Work request: Nothing past the line containing "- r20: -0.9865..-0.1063" belongs in the output. Copy exactly every line of the data below from the first up to and including it.

Source material:
━━━━━━━━━━━━━━━━

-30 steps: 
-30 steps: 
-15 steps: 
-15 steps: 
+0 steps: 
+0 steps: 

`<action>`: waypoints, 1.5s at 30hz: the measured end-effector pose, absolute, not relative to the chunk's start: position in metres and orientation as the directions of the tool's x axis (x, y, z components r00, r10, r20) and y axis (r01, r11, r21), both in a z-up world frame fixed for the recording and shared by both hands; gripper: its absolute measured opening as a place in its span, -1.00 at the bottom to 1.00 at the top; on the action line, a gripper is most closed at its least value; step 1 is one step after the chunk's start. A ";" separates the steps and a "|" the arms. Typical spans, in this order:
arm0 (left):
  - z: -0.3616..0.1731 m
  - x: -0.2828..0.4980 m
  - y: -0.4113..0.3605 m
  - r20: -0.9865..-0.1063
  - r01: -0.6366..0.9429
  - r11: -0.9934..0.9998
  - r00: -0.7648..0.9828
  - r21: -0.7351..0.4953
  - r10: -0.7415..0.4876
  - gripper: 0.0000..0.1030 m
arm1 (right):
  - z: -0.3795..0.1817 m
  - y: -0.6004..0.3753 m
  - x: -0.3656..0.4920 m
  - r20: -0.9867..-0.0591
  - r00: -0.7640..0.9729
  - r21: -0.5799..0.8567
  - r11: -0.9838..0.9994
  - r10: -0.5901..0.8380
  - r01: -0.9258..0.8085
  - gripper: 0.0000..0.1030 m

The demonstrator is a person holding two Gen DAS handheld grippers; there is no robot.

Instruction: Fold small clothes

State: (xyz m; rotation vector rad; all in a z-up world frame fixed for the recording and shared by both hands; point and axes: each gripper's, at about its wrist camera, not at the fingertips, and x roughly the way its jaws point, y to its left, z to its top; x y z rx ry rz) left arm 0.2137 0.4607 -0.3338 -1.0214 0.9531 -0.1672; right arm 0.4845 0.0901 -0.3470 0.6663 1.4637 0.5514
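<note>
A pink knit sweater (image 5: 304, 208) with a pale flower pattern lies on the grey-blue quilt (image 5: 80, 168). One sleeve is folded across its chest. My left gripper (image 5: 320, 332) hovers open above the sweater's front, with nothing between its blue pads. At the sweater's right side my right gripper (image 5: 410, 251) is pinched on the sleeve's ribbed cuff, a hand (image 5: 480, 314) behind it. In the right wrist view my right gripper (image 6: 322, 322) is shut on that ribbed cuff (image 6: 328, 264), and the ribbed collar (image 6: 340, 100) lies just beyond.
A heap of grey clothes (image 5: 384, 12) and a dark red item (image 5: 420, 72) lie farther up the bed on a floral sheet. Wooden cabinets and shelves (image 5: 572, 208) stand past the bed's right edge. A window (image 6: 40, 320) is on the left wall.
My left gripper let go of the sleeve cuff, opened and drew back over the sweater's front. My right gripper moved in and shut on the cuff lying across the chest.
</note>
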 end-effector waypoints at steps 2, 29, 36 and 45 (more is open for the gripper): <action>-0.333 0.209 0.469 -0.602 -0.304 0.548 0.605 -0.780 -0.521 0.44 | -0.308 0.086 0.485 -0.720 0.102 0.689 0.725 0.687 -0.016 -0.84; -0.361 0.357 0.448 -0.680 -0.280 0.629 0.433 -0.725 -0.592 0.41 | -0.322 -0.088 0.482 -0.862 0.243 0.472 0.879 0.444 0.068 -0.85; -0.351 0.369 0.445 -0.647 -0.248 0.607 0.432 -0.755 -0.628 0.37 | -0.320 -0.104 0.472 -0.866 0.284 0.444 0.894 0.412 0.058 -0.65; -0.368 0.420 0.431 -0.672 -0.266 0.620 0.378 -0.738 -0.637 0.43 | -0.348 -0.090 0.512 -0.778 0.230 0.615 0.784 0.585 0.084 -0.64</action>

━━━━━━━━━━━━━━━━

Answer to this task:
-30 steps: 
-30 steps: 
-15 steps: 
-15 steps: 
+0 steps: 
+0 steps: 

`<action>`: waypoints, 1.5s at 30hz: the measured end-effector pose, absolute, not relative to the chunk's start: position in metres and orientation as the directions of the tool's x axis (x, y, z components r00, r10, r20) and y axis (r01, r11, r21), both in a z-up world frame fixed for the recording and shared by both hands; gripper: its absolute measured opening as a place in its span, -1.00 at the bottom to 1.00 at the top; on the action line, a gripper is most closed at its least value; step 1 is one step after the chunk's start. A ";" separates the steps and a "|" the arms. Typical spans, in this order:
arm0 (left):
  - z: -0.3616..0.1731 m
  - x: -0.2828..0.4980 m
  - y: -0.4113..0.3605 m
  - r20: -0.9865..-0.1063

The output is done.